子供の頃の夏みかんは凄まじいまでにすっぱかった。口に入れると顔が歪んだ。父は夏みかんの皮を母がむきはじめると逃げ出してしまった。砂糖や塩や重曹を付けたり、潰して砂糖と牛乳をかけて食べていた。
ゴツゴツした顔の夏みかんが今の市場から消えてしまった。あのすっぱさでは買う人がいないだろう。

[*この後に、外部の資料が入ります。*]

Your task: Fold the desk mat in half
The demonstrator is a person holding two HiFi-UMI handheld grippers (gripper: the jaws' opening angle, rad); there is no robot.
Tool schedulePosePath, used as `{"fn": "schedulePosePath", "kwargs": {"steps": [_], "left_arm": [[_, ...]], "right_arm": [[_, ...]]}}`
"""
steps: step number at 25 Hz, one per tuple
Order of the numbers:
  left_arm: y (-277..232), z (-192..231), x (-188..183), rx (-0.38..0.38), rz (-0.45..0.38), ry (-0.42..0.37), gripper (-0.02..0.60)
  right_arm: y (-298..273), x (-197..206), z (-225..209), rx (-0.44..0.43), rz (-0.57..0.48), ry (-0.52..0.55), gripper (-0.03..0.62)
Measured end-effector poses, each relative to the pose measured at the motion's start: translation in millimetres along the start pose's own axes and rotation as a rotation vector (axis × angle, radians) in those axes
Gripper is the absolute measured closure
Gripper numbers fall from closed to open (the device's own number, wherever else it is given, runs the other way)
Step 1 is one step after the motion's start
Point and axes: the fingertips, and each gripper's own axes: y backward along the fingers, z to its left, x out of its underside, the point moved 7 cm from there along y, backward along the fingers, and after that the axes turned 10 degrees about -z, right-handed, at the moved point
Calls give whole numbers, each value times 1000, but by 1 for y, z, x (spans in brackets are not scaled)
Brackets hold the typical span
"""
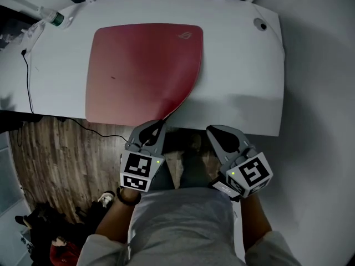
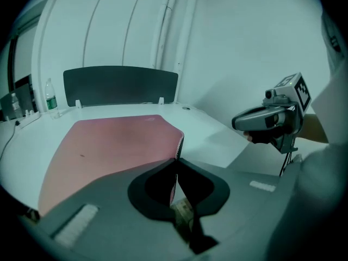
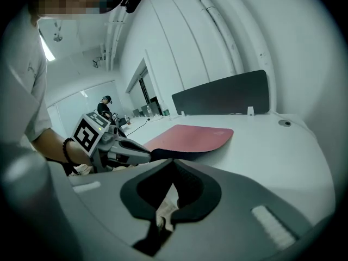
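Note:
The red desk mat (image 1: 141,68) lies on the white desk (image 1: 244,76). Its near right corner is lifted off the surface and curls up toward me. My left gripper (image 1: 159,124) is shut on that corner at the desk's front edge. In the left gripper view the mat's thin edge (image 2: 179,145) runs straight into the closed jaws of the left gripper (image 2: 175,166). My right gripper (image 1: 214,132) hovers just off the front edge, to the right of the mat, shut with nothing in it. The right gripper view shows the right gripper (image 3: 173,166) closed and the left gripper (image 3: 142,155) holding the raised mat (image 3: 190,137).
A water bottle (image 1: 54,18) lies at the desk's far left corner. A black cable (image 1: 28,82) trails off the left edge. A round grommet hole (image 1: 260,24) sits at the far right. A dark panel (image 2: 119,85) stands along the back edge. Wooden floor (image 1: 50,154) lies below.

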Motion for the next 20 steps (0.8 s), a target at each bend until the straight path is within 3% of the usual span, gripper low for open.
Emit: {"fn": "schedulePosePath", "kwargs": {"steps": [9,20], "left_arm": [[21,46,-13,39,-33,-4,548],[51,97,-12,12,-50,6,549]], "right_arm": [[-38,-9,36,38,-12,2,588],[-84,-21,69,12,-2,26,588]]}}
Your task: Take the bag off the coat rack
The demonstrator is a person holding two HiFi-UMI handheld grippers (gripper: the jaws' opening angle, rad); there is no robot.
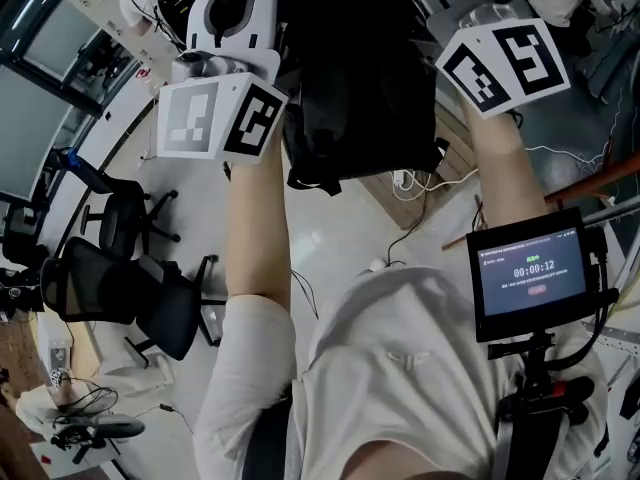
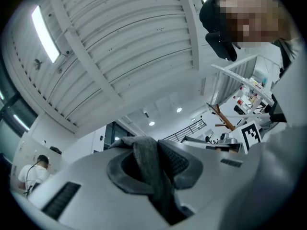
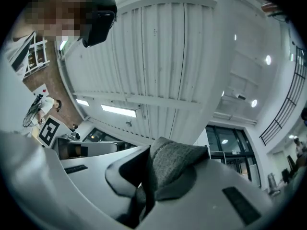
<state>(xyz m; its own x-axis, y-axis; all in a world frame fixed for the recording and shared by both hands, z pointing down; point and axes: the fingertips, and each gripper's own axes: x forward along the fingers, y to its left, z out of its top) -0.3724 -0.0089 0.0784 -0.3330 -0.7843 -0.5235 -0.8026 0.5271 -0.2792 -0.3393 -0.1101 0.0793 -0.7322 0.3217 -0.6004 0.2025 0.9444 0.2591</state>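
Observation:
The black bag (image 1: 360, 88) hangs between my two raised grippers, high above the floor in the head view. My left gripper (image 1: 236, 28) is at the bag's left edge, and its marker cube (image 1: 215, 118) faces the camera. In the left gripper view the left gripper (image 2: 149, 172) is shut on a grey woven strap (image 2: 146, 157) of the bag. My right gripper (image 3: 154, 178) is shut on another grey strap (image 3: 175, 164). In the head view only the right gripper's cube (image 1: 503, 63) shows, and the jaws are hidden. A wooden rack top (image 2: 223, 120) stands far off.
A small screen (image 1: 530, 273) is mounted in front of the person's chest. Black office chairs (image 1: 130, 268) stand on the floor at the left. Cables (image 1: 420, 183) lie below the bag, and a wooden pole (image 1: 590, 186) slants at the right. Both gripper views look up at the ceiling.

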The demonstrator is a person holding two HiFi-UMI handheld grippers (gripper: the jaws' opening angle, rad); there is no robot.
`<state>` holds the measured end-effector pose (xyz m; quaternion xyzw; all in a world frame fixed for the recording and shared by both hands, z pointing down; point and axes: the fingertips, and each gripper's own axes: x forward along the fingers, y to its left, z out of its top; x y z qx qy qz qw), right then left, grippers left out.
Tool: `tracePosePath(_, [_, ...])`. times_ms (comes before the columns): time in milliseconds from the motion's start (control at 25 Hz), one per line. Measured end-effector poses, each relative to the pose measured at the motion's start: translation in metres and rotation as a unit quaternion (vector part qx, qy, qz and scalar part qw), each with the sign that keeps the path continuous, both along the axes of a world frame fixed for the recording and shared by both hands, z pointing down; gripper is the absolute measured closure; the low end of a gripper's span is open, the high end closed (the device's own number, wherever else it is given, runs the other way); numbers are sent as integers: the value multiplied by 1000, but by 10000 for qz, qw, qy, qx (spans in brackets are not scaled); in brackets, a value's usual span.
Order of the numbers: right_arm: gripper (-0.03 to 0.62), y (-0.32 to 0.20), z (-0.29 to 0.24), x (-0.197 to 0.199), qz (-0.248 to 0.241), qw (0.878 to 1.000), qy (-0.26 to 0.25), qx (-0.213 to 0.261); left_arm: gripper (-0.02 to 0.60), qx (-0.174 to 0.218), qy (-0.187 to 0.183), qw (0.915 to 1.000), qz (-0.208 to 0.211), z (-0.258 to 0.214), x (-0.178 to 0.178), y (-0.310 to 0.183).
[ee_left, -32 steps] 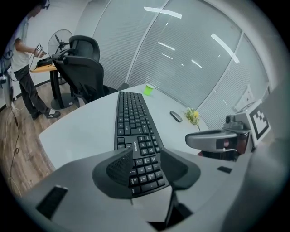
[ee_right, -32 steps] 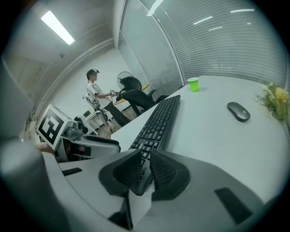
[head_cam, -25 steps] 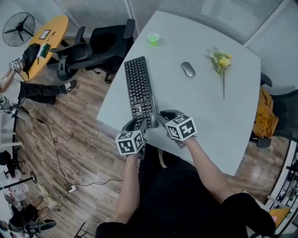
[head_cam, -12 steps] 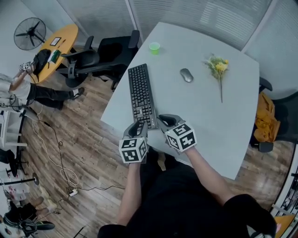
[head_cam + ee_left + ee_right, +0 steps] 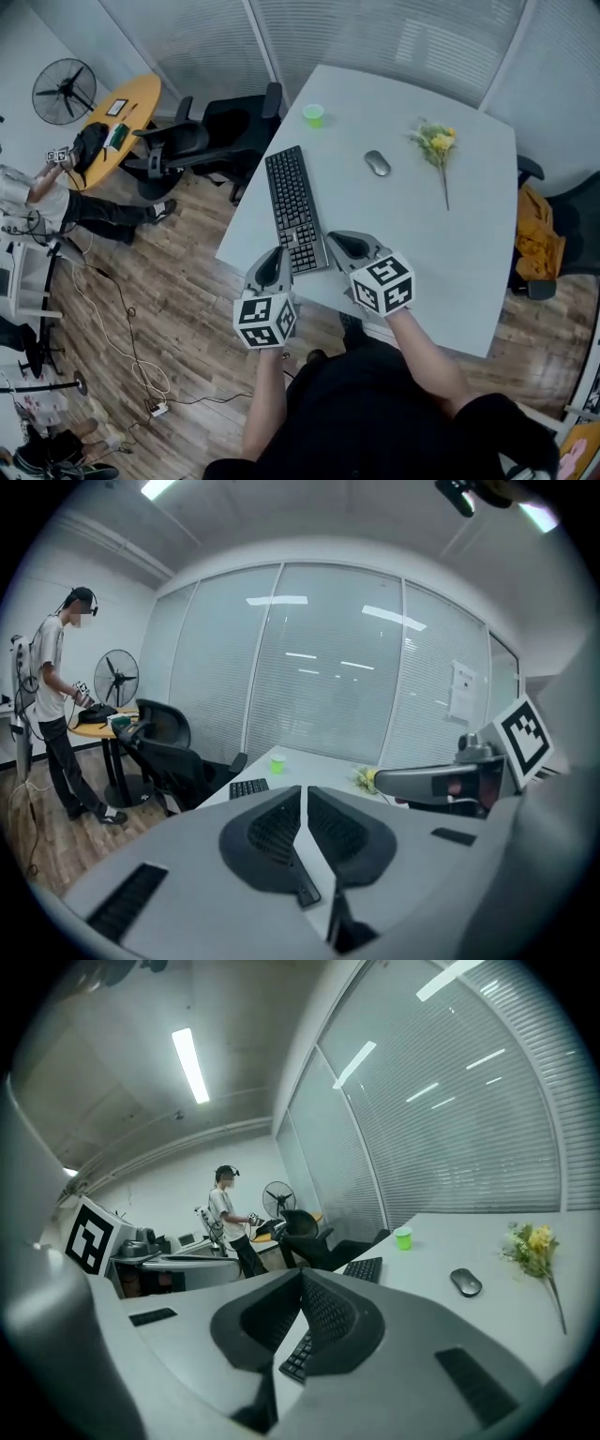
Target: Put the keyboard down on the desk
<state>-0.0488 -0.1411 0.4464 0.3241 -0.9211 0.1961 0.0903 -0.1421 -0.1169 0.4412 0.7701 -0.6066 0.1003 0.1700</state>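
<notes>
Two movers: left tongs (image 5: 274, 267) and right tongs (image 5: 342, 246) lifting higher than earlier off near end of keyboard (image 5: 295, 208), jaws just closing shut, gripping nothing. Keyboard lying flat on worktop (image 5: 431, 234); green cup (image 5: 313, 114) beyond keyboard's far end, contents unseen.

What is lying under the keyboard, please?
The keyboard lies flat on the white desk. Only bare desk shows around it; the surface directly beneath is covered.

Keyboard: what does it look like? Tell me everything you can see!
The keyboard is black, long and thin, with rows of small dark keys; it looks like plastic. It lies flat on the pale grey desk near its left edge, with one short end by the near edge. Nothing else seems to touch it.
</notes>
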Motion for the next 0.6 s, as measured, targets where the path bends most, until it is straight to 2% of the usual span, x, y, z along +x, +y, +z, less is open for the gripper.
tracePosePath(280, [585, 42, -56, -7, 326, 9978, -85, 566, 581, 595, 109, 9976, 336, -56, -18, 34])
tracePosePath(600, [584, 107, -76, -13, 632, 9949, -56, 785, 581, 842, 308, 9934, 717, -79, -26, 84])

僕は、はるか(春香)という品種が好きだ。日向夏とサマ-オレンジの突然変異種らしい。果肉がプルンプルンしていて、甘くて美味しい。見た目はレモンや夏みかんのように黄色い。見た目にはすっぱそうなので最初は売れなかったそうだ。

人も果物も見た目で判断されてしまうようだ。
アメリカの心理学者のアルバ-ト・マレ-ビアン博士は人が他人から受け取る情報は
〇顔の表情が55%
〇声の質、大きさ、テンポが38%
〇話す言葉の内容はわずか7%に過ぎないという。まさに人は見た目が9割なのだ。
ところがネットでの人間関係は見た目の情報が希薄であり、書く内容で評価される。つまり人相が悪い僕にとってネットはありがたいコミュニケーションツ-ルなのだ。顔や声を気にせずに、甘い言葉を囁くことができる。

早すぎる女

2014-05-05 06:04:10 | 日記
「一年中食ってる気がして初鰹」牧童

「目に青葉山ほととぎす初鰹」
季語を羅列しただけのこの俳句、なぜかいい。初夏の躍動感が伝わって来て、僕も溌剌となり初鰹で一杯やりたくなる。
五月に生まれたせいか、僕は五月が好きだ。子供の頃、誕生日になると苺と出会えるのがうれしかった。
この季節になると初鰹も姿を現す。初物を食べると長生きするぞと教えられ、初鰹、初鰹と喜ぶ両親を見ながら一切れ食べる。子供の口にはその美味さはわからなかったが、それでもうれしかった。成人し、緑の風の中で厚めに切った初鰹を口に投げ込み、冷や酒を飲み干すと大人になった自分と出会えたような気がして、それだけで笑みがこぼれた。
いつの間にか初鰹より下り鰹のほうが美味いと言われ出し、秋に食い、今では一年中、鰹を食べているような気がする。
外では桜が散り、ツツジが咲き、夏は暑く、冬は寒い。日本にはまだ四季が残っているのに食べ物の旬がどんどん消えていく。
苺の最盛期がクリスマスの頃になり、もうすでにスーパーではスイカが売られている。

まだ早い!と僕は思う。

久しぶりに会えた女とラブホに向かった。彼女と会える日を心待ちにしていた僕ははやる気持ちを抑え、冷静を装い、ロックウィスキーを口の中で楽しむ。僕は待つことが好きだ。待つことが楽しい。今まで待たされた想いを味わいながら、ウィスキーをつぎたす。
女は一人先にシャワーを浴び、全裸でベッドに潜りこんだ。
まだまだ早すぎる、楽しみはもう少し後に残しておきたい。
女が手招きで僕を呼んでいる。

まるで旬にはまだ早すぎるのに登場してくる食べ物のような気がした。

それで?
もちろん彼女にすぐ飛びついたよ。

白で黒星

2014-05-03 02:36:42 | 日記
「目に青葉シミを恐れて籠る妻」牧童

夫「いい天気だ!ばあさん、散歩にでも行きませんか?」
妻「初夏は紫外線が強くて、シミになるから嫌だよ」
夫「じゃ一人で行ってくるよ(何がシミだ!紫外線だ!シミ、シワくちゃババァのくせしゃがって)」
妻「いってらっしゃい。お気をつけて。(とっとと出て行け!くそジジィ。わたしゃ彼氏のために、きれいな素肌でいたいんだよ)」

昔、夏のキャンペーンで日傘プレゼントを企画したことがある。思ったより安かったので大量に仕入れた。夏らしい、白を基調にした素敵な日傘だった。ところがその年、紫外線対策は黒い日傘じゃないと駄目だという情報が流れた。大量に仕入れ、キャンペーン用として全国に配下した日傘がクレームとともに返品されてきた。

だが…
僕は今でも日傘は白いほうが夏らしくて好きだ。